# Hazard Unit & Branch Prediction



# Laboratory Project - Pipelined Processor with Hazard Unit and Branch Predictor

#### **Objectives**

The aim of this project is to expand upon the design of the 32-bit pipelined processor of the 4th lab. You will extend the previous datapath and the control unit of the pipelined processor with the hazard unit and the branch predictor. For this project the instruction set is extended with a few more instructions. The designed processor will be able to execute all instructions in the extended instruction set.

Finally, you will embed your design into the FPGA of the DE1-SoC board and demonstrate your design.

This project will be done in groups of 2 students unless you chose to do the project by yourself.
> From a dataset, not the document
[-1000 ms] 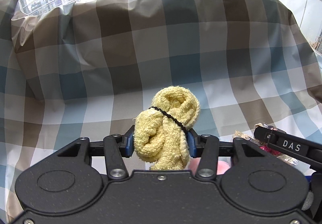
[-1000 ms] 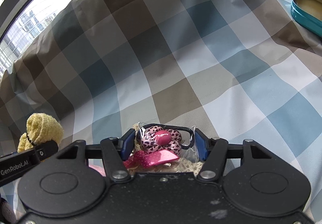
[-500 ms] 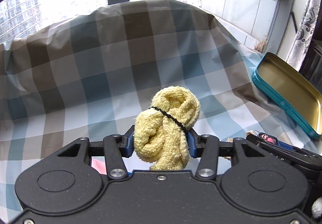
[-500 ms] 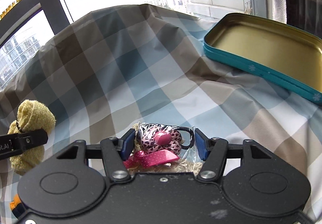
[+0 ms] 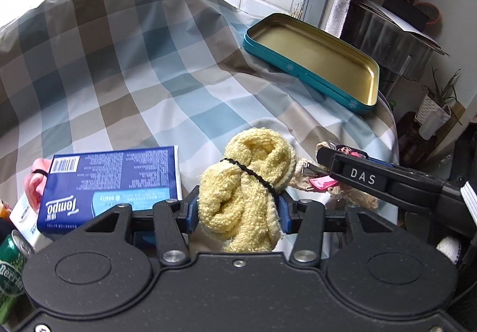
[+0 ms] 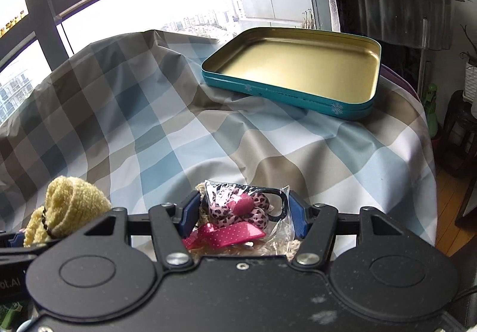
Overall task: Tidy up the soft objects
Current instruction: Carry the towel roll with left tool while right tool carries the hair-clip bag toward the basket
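Both grippers have swung across the checked cloth since a second ago, bringing a teal tin tray (image 6: 298, 95) into full view where only its corner showed before. On the left gripper (image 5: 238, 209), the blue fingers (image 5: 192, 208) are drawn in and pinch a yellow terry cloth bundle (image 5: 243, 183), a fuzzy, looped roll bound by a thin black elastic; its lower end is hidden behind the gripper body. On the right gripper (image 6: 243, 215), the fingers (image 6: 296, 217) stand partly apart, clamping a crinkly clear packet (image 6: 238, 215) holding a leopard-spotted pink hair tie and a dotted pink ribbon; the packet's bottom is cut off by the black housing. Shallow and rounded at its corners, the tray is gold inside, with snowflakes on its wall, and rests on the cloth-covered counter (image 6: 208, 138) ahead. Near the left gripper lie a glossy blue tissue pack (image 5: 110, 186), a pink fabric piece (image 5: 37, 180) partly hidden behind it, and a green can (image 5: 10, 272) cut off at the frame edge.
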Motion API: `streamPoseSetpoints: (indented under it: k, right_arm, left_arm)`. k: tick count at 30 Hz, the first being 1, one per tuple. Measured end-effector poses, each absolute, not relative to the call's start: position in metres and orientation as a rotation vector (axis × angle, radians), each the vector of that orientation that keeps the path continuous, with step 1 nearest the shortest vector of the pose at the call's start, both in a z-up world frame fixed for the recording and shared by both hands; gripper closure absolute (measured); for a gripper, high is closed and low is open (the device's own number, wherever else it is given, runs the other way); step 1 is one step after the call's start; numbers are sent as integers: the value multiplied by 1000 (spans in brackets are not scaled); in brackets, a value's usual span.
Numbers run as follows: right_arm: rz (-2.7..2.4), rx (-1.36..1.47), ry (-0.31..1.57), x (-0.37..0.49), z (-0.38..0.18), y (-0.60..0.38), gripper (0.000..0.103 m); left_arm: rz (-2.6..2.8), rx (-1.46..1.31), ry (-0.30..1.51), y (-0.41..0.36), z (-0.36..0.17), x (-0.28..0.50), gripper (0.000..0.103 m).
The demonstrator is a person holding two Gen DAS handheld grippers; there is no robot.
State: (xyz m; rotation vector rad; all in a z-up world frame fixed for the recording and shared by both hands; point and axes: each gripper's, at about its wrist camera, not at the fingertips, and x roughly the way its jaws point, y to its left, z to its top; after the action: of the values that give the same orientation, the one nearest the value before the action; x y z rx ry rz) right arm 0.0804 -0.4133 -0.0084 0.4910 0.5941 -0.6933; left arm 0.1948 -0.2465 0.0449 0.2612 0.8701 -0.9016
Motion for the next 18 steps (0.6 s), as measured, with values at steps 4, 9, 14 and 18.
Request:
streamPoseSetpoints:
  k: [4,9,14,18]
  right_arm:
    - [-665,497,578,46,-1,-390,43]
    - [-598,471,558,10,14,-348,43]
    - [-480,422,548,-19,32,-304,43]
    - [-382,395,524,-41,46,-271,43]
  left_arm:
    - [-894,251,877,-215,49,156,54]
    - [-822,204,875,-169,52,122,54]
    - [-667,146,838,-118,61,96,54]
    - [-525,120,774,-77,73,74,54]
You can choose your partner. Each partner is expected to contribute in equal amounts. If the work is divided too unevenly, the student who did more work will be generously graded while the student who did less work will be penalized. The most uneven work division acceptable is 60-40. If you cannot find a partner we will match you with another student (if possible).

## 1 Project Work

#### 1.1 Reading Assignment

If you feel unfamiliar with pipelined CPU architectures hazard unit and/or branch predictor, please refer to the corresponding **lecture notes of EE446** course.
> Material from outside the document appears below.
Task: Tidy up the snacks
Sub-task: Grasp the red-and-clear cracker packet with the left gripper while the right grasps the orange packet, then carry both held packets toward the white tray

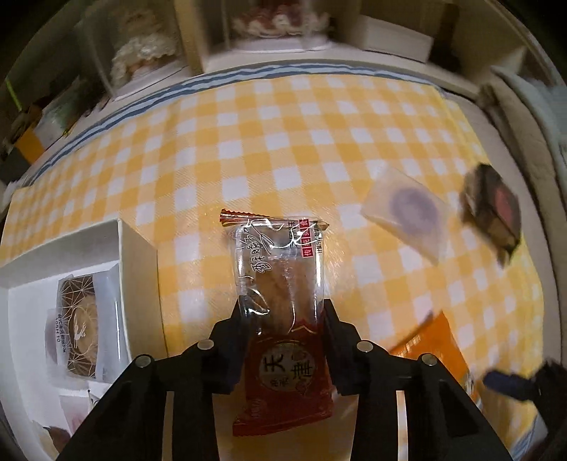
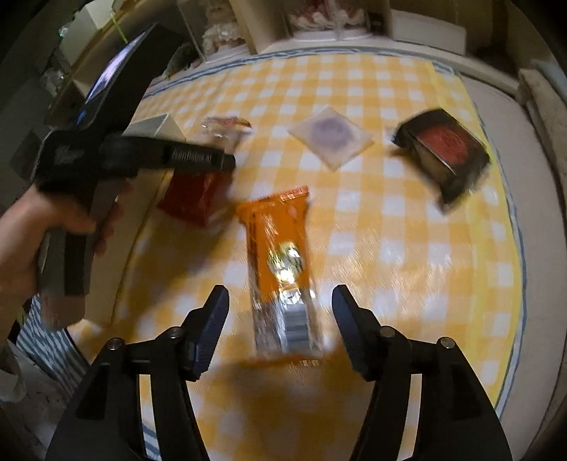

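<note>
My left gripper (image 1: pixel 283 312) is shut on a clear-and-red snack packet (image 1: pixel 280 283) and holds it above the yellow checked tablecloth (image 1: pixel 283 142), just right of a white box (image 1: pixel 138 255) that holds wrapped pastries (image 1: pixel 79 322). The held packet also shows in the right wrist view (image 2: pixel 198 195), with the left gripper (image 2: pixel 226 159) on it. My right gripper (image 2: pixel 280 301) is open, its fingers on either side of an orange snack packet (image 2: pixel 280 248) that lies on the cloth. The orange packet (image 1: pixel 436 347) also shows at the lower right of the left wrist view.
A white packet with a purple round (image 2: pixel 331 136) (image 1: pixel 407 212) and a dark packet with a red label (image 2: pixel 446 152) (image 1: pixel 492 209) lie further back on the cloth. Shelves with boxed items (image 1: pixel 280 21) stand behind the table.
</note>
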The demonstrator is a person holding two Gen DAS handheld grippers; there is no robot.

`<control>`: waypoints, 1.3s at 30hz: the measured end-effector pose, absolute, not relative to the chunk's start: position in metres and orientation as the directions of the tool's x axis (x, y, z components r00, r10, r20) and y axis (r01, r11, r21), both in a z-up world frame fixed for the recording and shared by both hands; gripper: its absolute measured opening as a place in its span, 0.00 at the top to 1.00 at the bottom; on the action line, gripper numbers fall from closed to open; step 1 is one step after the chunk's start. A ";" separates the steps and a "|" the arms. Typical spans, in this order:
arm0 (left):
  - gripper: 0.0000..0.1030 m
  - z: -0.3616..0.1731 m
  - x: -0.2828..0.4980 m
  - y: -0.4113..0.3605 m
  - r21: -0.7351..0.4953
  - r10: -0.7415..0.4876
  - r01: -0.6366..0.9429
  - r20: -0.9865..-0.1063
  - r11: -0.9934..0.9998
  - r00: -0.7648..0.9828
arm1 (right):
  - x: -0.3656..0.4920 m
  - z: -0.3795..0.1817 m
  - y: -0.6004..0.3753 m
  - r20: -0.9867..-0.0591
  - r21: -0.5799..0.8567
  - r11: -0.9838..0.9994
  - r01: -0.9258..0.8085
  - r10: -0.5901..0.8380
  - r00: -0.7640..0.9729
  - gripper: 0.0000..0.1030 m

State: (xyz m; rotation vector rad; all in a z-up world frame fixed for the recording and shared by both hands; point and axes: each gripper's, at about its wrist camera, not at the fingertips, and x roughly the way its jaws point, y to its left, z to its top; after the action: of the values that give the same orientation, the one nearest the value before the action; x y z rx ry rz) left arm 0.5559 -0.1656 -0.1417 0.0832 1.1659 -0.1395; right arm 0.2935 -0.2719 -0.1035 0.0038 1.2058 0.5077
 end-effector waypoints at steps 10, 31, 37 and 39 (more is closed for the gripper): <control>0.66 -0.102 0.517 -0.142 -0.149 -0.220 0.195 -0.880 0.969 0.420 | 0.302 -0.122 -0.242 -0.946 0.154 0.901 -0.405 0.253 0.205 0.60; 0.66 0.007 0.421 -0.045 -0.252 -0.341 0.235 -0.774 0.939 0.534 | 0.272 -0.004 -0.231 -0.812 0.223 0.935 -0.274 0.334 0.478 0.65; 0.66 0.030 0.394 0.005 -0.261 -0.333 0.207 -0.750 0.943 0.571 | 0.266 0.022 -0.206 -0.770 0.236 0.931 -0.278 0.354 0.530 0.65; 0.66 0.037 0.386 0.023 -0.257 -0.318 0.189 -0.746 0.948 0.585 | 0.266 0.027 -0.196 -0.762 0.238 0.929 -0.282 0.358 0.539 0.65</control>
State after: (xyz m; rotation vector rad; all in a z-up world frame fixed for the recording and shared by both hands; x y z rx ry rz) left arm 0.3860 0.0235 0.0369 -0.1560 0.8997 -0.2971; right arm 0.2661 -0.1961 0.0272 0.0898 0.9267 0.3814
## 1.2 Baseline for the Project

In order to implement the branch predictor and the hazard unit you will need a working pipelined processor, which is laboratory 4's work. You can work together with your project partner to help each other (merge your codes, debug your codes, etc.) to complete the 4th lab.

#### 1.3 ISA to be implemented

The processor you will design will not support all ARM instructions as in the previous laboratory works but only a restricted set listed in Table 1. For all instructions, conditional logic of **EQ**, **NE**, and **AL** are required. Condition codes defined in ARM standards are shown in Figure 6. You will implement a shifting functionality for the second operand for data processing. Except for MOV, logical shift right and left functionality is required for only data processing instructions, the "sh" value shown in Figure 5 will be 00 for LSL and 01 for LSR.
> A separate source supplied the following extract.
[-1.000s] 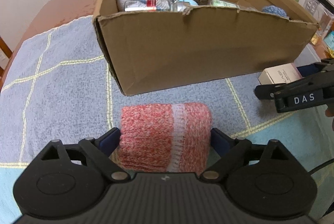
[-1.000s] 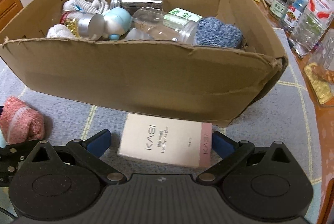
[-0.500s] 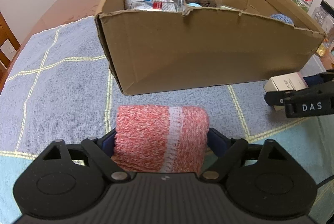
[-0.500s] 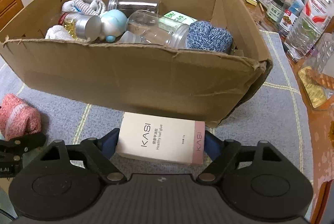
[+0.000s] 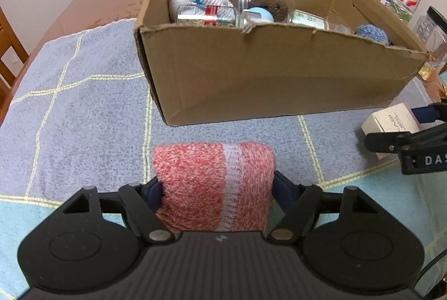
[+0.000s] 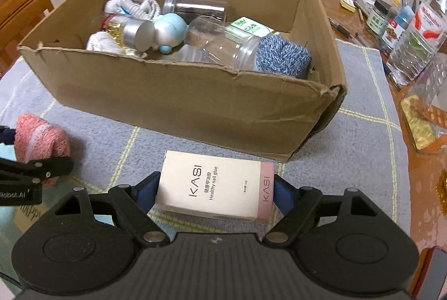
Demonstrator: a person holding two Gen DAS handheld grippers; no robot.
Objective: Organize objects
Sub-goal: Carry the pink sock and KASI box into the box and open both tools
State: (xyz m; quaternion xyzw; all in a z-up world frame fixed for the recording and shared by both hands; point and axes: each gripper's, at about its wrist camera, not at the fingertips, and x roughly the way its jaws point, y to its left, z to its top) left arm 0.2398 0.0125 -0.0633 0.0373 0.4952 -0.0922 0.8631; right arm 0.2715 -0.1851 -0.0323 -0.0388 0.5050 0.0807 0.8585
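Pink knitted sock roll (image 5: 213, 185) sits squeezed between closing left gripper (image 5: 216, 192) pads.

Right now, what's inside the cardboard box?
Inside the cardboard box: white socks, two clear jars, gold-filled jar, blue toy, blue knit roll. Anything beneath is covered.

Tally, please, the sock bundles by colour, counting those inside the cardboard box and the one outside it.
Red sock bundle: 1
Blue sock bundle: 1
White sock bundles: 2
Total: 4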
The new MOV with immediate: The immediate operand rotate field is a 4-bit unsigned integer that specifies a shift operation on the 8-bit immediate value. This value is zero-extended to 32 bits, and then subject to a rotate right by twice the value in the rotate field. This enables many common constants to be generated.

**Note:** Instructions that move another register to PC such as BX will be implemented but the branch predictor will not handle this, it will be handled by the hazard unit as in the lecture notes. The computer will flush 2 stages if the branch is taken as in lecture notes.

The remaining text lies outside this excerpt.